Chez lui, l’alchimie relève d’un savoir ancien, difficile et voilé, avec ses textes, ses maîtres, une langue symbolique, une discipline de lecture et surtout une immense patience. Ashmole y voit une tradition intellectuelle enracinée dans la philosophie de la nature, nourrie d’hermétisme, d’astrologie, de médecine et de spéculation sur les transformations de la matière. Les textes alchimiques portent pour lui une mémoire de l’art : procédés, images, noms, énigmes, allusions et doctrine destinée aux esprits préparés.

Une réception maçonnique précoce

Sa réception maçonnique donne à ce personnage une portée particulière : Ashmole note dans son journal qu’il fut reçu maçon à Warrington, le 16 octobre 1646. La Grande Loge Unie d'Angleterre présente cette mention comme la première preuve enregistrée de l’initiation d’un maçon spéculatif anglais3. Cette donnée nous autorise à dire qu'Ashmole fréquente plusieurs milieux où les symboles, le serment, l'engagement, la chaîne des transmissions gardent une valeur essentielle dans un climat culturel particulier.

Dee, Backhouse et la filiation hermétique

Quelques années plus tard, son orientation alchimique se précise. En 1650, il publie, sous l’anagramme « James Hasolle », une traduction anglaise du Fasciculus Chemicus d’Arthur Dee, fils de John Dee, accompagnée de l’Arcanum, or Grand Secret of Hermetick Philosophy. Le nom de Dee rattache Ashmole à une lignée anglaise où la philosophie naturelle, l’astrologie, les mathématiques sacrées, l’hermétisme et la recherche des arcanes se croisent.

À partir de 1651, Ashmole trouve en William Backhouse un maître en alchimie. Backhouse, gentilhomme du Berkshire, propriétaire du domaine de Swallowfield, astrologue et alchimiste discret, appartient au monde des réseaux de personnes impliquées dans les études occultes. Il communique certains secrets, donne des conseils de lectures, confie quelques indications et transmet son expérience. En avril 1651, il adopte symboliquement Ashmole comme son « fils » en alchimie. Deux ans plus tard, se croyant proche de la mort, il lui transmet « en syllabes » la vraie matière de la pierre philosophale4. Cette séquence atteste une filiation hermétique privée, forte et personnelle et inscrit Ashmole dans l’un des modes les plus anciens de la transmission alchimique : la parole passe du maître au disciple choisi.
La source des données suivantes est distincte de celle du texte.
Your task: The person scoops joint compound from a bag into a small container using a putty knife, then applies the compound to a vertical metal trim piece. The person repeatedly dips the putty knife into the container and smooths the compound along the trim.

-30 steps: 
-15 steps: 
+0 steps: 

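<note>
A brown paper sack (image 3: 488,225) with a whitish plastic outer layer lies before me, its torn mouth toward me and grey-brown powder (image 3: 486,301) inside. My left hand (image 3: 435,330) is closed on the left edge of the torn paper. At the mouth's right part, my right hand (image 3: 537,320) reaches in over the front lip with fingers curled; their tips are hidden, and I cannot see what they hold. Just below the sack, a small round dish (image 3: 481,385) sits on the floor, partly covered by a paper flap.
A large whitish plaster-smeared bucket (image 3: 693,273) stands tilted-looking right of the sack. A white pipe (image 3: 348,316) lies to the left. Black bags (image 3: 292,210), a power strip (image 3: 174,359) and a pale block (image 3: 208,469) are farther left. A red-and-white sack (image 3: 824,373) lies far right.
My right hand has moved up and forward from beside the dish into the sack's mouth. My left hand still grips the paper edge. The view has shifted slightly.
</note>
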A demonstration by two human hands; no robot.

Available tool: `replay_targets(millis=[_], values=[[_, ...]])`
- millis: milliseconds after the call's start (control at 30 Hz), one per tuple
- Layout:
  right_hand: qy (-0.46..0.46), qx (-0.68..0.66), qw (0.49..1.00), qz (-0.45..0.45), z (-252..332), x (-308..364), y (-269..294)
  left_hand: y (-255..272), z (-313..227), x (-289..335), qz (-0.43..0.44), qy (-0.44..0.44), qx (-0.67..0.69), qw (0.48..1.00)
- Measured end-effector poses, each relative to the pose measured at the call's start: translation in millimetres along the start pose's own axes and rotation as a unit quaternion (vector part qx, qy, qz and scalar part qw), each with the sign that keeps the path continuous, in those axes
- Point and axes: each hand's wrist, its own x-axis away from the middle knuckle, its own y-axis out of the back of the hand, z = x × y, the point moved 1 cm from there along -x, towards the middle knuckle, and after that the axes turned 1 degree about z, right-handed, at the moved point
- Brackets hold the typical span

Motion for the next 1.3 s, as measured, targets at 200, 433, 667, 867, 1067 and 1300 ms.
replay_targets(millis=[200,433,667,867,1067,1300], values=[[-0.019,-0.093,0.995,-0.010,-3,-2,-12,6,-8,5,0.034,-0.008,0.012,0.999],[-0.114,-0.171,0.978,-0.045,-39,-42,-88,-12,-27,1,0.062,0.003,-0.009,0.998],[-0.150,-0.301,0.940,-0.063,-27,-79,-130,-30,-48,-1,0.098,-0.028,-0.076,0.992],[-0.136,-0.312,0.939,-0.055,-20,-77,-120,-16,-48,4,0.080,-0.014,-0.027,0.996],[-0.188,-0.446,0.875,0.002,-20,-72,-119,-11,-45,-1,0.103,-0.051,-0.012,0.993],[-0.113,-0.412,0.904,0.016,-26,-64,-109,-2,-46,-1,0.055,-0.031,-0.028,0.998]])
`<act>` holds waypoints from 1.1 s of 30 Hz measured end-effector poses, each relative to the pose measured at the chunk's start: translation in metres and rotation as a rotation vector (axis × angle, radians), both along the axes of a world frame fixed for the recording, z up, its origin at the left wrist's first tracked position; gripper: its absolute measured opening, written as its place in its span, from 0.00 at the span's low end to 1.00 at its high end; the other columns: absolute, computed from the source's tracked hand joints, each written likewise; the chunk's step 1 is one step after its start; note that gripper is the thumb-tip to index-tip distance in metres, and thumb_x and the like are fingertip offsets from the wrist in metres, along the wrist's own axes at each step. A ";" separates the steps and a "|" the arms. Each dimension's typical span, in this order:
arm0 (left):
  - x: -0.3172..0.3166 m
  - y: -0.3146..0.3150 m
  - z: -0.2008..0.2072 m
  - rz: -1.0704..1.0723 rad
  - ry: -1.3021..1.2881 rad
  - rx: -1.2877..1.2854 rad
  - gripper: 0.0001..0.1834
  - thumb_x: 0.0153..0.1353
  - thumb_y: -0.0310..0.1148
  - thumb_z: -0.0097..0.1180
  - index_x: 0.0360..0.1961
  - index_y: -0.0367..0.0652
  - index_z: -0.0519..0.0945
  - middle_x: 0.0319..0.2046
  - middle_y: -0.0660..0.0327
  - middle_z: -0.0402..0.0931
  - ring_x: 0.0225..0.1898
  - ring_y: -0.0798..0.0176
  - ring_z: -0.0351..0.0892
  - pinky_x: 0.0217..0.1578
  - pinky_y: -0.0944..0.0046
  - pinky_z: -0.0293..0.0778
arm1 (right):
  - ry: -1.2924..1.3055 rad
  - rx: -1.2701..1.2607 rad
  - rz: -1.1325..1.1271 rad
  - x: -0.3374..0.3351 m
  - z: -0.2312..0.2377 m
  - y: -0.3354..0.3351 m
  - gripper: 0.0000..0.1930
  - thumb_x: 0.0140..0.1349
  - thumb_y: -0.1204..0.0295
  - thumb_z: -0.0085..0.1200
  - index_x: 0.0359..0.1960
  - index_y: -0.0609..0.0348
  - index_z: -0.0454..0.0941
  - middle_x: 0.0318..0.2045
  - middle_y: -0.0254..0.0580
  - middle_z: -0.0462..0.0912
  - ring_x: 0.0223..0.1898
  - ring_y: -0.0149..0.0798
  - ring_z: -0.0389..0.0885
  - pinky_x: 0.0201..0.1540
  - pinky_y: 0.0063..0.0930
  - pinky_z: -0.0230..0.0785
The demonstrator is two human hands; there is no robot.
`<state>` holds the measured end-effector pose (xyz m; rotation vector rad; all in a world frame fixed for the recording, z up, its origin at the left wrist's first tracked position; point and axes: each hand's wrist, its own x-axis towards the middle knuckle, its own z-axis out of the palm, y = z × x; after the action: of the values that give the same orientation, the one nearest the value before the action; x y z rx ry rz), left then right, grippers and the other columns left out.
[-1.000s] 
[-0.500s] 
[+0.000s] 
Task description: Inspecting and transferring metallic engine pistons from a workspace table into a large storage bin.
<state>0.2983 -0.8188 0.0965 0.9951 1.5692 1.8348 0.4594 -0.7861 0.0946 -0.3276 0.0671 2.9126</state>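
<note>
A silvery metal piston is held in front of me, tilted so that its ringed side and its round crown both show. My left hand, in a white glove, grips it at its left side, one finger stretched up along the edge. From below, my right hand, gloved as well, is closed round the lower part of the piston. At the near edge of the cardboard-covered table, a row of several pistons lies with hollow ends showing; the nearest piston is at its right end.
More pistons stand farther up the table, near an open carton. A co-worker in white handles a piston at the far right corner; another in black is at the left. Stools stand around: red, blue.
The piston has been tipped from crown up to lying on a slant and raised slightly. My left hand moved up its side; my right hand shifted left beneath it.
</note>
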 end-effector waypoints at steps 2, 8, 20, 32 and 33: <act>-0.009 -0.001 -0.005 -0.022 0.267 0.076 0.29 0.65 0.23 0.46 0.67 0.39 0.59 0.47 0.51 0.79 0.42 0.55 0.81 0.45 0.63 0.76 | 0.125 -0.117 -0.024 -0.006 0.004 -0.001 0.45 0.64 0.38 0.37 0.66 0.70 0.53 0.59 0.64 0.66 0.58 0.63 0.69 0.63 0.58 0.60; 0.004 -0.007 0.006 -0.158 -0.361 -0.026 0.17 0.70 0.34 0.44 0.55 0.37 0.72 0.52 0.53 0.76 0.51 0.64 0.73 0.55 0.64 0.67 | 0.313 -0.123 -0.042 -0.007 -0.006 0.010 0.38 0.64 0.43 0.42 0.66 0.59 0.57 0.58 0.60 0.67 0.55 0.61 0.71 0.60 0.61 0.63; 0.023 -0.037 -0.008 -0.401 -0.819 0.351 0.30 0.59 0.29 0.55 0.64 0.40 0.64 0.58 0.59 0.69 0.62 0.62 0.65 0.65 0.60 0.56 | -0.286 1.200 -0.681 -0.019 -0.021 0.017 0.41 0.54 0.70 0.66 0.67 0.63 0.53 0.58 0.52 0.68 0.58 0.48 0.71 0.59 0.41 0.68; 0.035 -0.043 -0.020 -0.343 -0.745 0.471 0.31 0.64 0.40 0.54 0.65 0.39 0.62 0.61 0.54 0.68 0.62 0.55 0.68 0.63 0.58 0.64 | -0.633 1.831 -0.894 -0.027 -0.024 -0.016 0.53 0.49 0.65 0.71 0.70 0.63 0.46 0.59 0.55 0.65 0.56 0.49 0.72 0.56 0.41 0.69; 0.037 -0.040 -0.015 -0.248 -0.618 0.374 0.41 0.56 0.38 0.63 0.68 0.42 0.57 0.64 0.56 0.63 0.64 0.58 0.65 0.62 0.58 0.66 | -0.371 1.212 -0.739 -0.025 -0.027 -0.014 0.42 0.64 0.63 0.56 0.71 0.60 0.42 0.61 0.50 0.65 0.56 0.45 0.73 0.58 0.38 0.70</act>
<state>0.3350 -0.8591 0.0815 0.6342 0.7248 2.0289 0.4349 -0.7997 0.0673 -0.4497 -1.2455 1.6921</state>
Themis aurea et l’horizon rosicrucien

C’est dans ce même climat que paraît, en 1656, la traduction anglaise de Themis aurea, traité du célèbre alchimiste Michael Maier. Le livre est publié à Londres sous le titre Themis Aurea. The Laws of the Fraternity of the Rosie Crosse, trente-quatre ans après la mort de son auteur5. Il présente les lois rosicruciennes comme des règles justes, favorables au bien commun, à la paix civile, à l’exercice de la justice et à la promotion de la vertu. Sa dédicace à Elias Ashmole place celui-ci dans une zone de contact entre alchimie savante, réception rosicrucienne anglaise et première maçonnerie spéculative. Cette proximité signale une affinité intellectuelle et un réseau de réception mais peut-être pas une véritable appartenance au mouvement de la Rose-Croix6.

Fixer une mémoire alchimique anglaise

L’œuvre maîtresse d’Ashmole reste le Theatrum Chemicum Britannicum, publié à Londres en 1652. Ce volume rassemble des pièces alchimiques anglaises souvent difficiles d’accès, issues d’un patrimoine culturel manuscrit exposé à la dispersion, aux destructions et à l’oubli. Ashmole y recueille notamment Thomas Norton, George Ripley, Chaucer, Edward Kelley, John Dee et John Lydgate7. Avec cette anthologie, Ashmole donne à l’alchimie anglaise une forme durable : il sauve des textes, les ordonne, les remet en circulation et les confie à de nouveaux lecteurs.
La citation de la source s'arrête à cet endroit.